Artificial intelligence (AI) is increasingly used to solve multi-objective problems and reduce the turnaround times of semiconductor processes. However, only brief AI explanations are available for process/device/circuit engineers to provide holistic feedback on the manufactured results. Herein, linear/nonlinear variation decomposition (LVD/NLVD) of neural networks is demonstrated to quantitatively evaluate the influence of unit processes on the figure of merit (FoM) and co-analyze the unit process influences with device characteristic behaviors. The NLVD can evaluate the output variation from each input of neural networks in an individual sample, although neural networks are not available in an analytic form. The NLVD is successfully verified by confirming that a) the output and summation of all decomposed output variations perfectly coincide and b) the process influences on the FoM are decomposed to 6.01–54.86% more accurately compared with those of LVD in 1Y nm node dynamic random-access memory test vehicles with a baseline and split tests introducing high-k metal gates with a minimum gate length of 1 A nm node for further node scaling. The approaches identify defective processes and defect mechanisms in each sample and wafer, which enhance causal analyses for individual cases in diverse fields based on regression artificial neural networks.
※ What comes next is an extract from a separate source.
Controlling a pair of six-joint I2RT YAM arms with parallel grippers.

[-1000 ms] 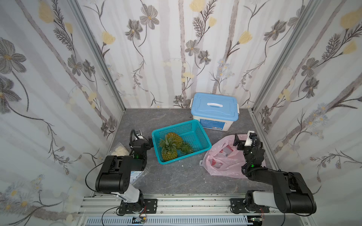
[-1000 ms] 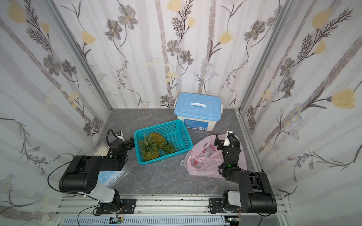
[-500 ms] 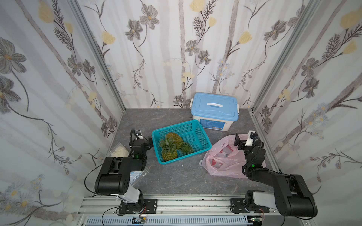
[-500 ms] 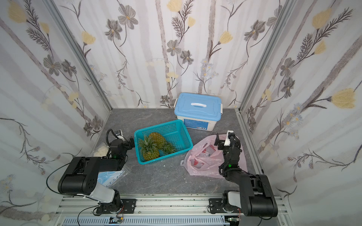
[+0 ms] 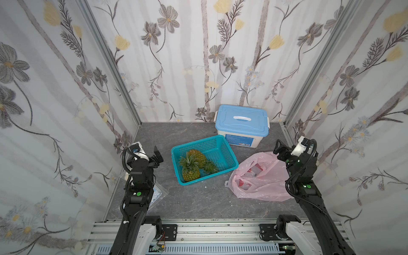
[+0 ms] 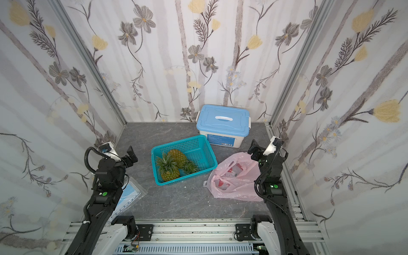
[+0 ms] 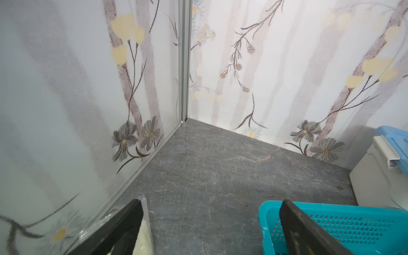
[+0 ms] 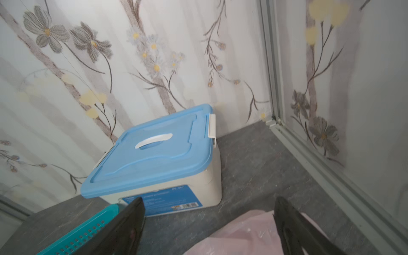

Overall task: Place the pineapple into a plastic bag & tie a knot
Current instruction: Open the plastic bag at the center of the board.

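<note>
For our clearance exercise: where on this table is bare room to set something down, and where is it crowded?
Bare: the table corner behind the basket, left of the box; the front strip between basket, plastic bag and rail. Crowded: right side, around bag and box.

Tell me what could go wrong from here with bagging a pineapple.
1. The thin translucent pink plastic bag lies slumped and crumpled, its mouth not held open. The open right tool over its far edge could pinch both layers together.
2. Two spiky-crowned yellow pineapples lie touching in the teal mesh plastic basket. Lifting one may drag the other or snag the rim.
</note>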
人工智能(AI)越来越多地被用于解决多目标问题和缩短半导体工艺的周转时间。然而,工艺/器件/电路工程师只能获得简短的人工智能解释,以便对制造结果提供整体反馈。在此,我们展示了神经网络的线性/非线性变化分解(LVD/NLVD),以定量评估单元制程对功绩值(FoM)的影响,并共同分析单元制程影响与器件特征行为。尽管神经网络没有分析形式,但 NLVD 可以评估单个样本中神经网络每个输入的输出变化。NLVD 成功地验证了:a) 所有分解输出变化的输出和总和完全重合;b) 在 1Y nm 节点动态随机存取存储器测试车辆中,与 LVD 相比,工艺对 FoM 的影响分解精确度提高了 6.01-54.86%。这些方法可识别每个样品和晶圆中的缺陷过程和缺陷机制,从而加强基于回归人工神经网络的不同领域个案的因果分析。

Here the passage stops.